Efficacy of haemorrhagic septicaemia alum-precipitated vaccine

A. Myint1 and T. O. Jones2

1 Advanced Biologicals, 111 Sabe Lane, Htanbingon, Sawbwagyigone, Insein, Yangon 11013, Myanmar
2 Eaton Lodge, 10 Station Road, East Leake, Loughborough, Leicestershire LE12 6LQ

SIR, - Haemorrhagic septicaemia is a common disease in many countries in Asia and sub-Saharan Africa. It is the infectious disease causing the most fatalities in cattle and buffaloes in some of these countries. Governments in many countries attempt control by vaccination. Inactivated vaccines include oil-adjuvanted preparations providing protection for nine to 12 months, and alum-precipitated vaccines (APVs), which provide protection for up to six months (Bain and others 1982). A live vaccine that protects for at least one year (Myint and others 2005) has also been developed. Vaccines are usually produced locally in government laboratories.

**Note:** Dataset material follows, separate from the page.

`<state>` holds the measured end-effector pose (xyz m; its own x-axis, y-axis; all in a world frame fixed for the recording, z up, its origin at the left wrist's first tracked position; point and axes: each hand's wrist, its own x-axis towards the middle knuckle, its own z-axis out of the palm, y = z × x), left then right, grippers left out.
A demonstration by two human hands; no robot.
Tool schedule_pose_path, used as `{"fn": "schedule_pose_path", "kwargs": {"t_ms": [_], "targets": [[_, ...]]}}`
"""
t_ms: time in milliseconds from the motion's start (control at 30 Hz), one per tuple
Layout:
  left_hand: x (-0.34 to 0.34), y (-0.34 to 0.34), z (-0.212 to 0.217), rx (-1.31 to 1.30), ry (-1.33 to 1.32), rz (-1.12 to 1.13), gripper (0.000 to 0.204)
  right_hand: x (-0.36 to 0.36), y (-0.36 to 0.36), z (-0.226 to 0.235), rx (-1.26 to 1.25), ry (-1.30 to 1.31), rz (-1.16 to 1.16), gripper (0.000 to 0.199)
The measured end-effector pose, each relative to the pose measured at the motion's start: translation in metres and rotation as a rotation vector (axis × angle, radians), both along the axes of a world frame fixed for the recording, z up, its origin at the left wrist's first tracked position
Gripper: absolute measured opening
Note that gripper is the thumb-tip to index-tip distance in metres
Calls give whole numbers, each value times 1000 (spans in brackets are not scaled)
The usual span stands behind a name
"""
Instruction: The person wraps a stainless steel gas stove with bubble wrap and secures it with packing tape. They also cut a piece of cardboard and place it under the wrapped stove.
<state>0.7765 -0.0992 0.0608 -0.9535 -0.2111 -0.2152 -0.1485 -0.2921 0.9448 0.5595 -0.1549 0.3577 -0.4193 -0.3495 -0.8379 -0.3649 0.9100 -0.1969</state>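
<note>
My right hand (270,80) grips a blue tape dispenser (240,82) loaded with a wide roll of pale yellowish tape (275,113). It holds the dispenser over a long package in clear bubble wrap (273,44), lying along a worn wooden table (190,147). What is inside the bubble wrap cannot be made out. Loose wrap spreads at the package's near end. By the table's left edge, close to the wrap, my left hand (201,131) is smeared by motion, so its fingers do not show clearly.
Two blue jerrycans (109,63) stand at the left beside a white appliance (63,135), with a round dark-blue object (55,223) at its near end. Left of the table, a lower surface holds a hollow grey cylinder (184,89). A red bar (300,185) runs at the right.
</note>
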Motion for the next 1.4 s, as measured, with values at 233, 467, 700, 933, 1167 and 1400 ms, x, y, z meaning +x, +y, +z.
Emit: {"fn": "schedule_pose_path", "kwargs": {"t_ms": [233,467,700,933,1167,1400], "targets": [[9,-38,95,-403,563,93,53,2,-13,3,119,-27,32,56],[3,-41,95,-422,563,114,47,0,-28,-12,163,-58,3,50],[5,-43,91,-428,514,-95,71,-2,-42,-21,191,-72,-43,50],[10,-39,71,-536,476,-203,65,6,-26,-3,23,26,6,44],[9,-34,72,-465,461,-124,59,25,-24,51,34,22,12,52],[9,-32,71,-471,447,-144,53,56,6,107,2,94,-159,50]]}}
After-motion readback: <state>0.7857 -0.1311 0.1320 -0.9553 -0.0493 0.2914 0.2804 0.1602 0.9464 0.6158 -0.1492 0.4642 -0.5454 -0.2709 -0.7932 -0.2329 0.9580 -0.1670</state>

APV is established as the most widely used vaccine partly because it is simple to produce. During preparation, a hot solution of potash alum is added to a diluted suspension of formalin-killed Pasteurella multocida cells to make 1 per cent alum in the final product. It is necessary to then add sodium hydroxide solution to raise the pH to 6·5 to obtain a very fine suspension of vaccine (Bain and others 1982).

The duration of protective immunity provided by APVs appears to have dwindled from six months (Bain and others 1982) to three to four months (De Alwis 1999). Postvaccination shock, reported by Bain and others (1982) to occur at rates varying from 0·1 per cent to 10 per cent, is still recognised as a disadvantage of this vaccine (De Alwis 1999). It has been found that some haemorrhagic septicaemia vaccine laboratories do not check the pH of their APVs, contrary to the recommendation of Bain and others (1982). APVs produced in Myanmar before 1977 were not pH adjusted, and adrenaline injections were frequently required to treat postvaccination shock. Reports of these adverse reactions ceased following the introduction of pH-adjusted vaccines (A. Myint, unpublished data). The efficacy of the vaccine is possibly also improved as evidenced by extension of the duration of immunity beyond six months (Myint and others 1987).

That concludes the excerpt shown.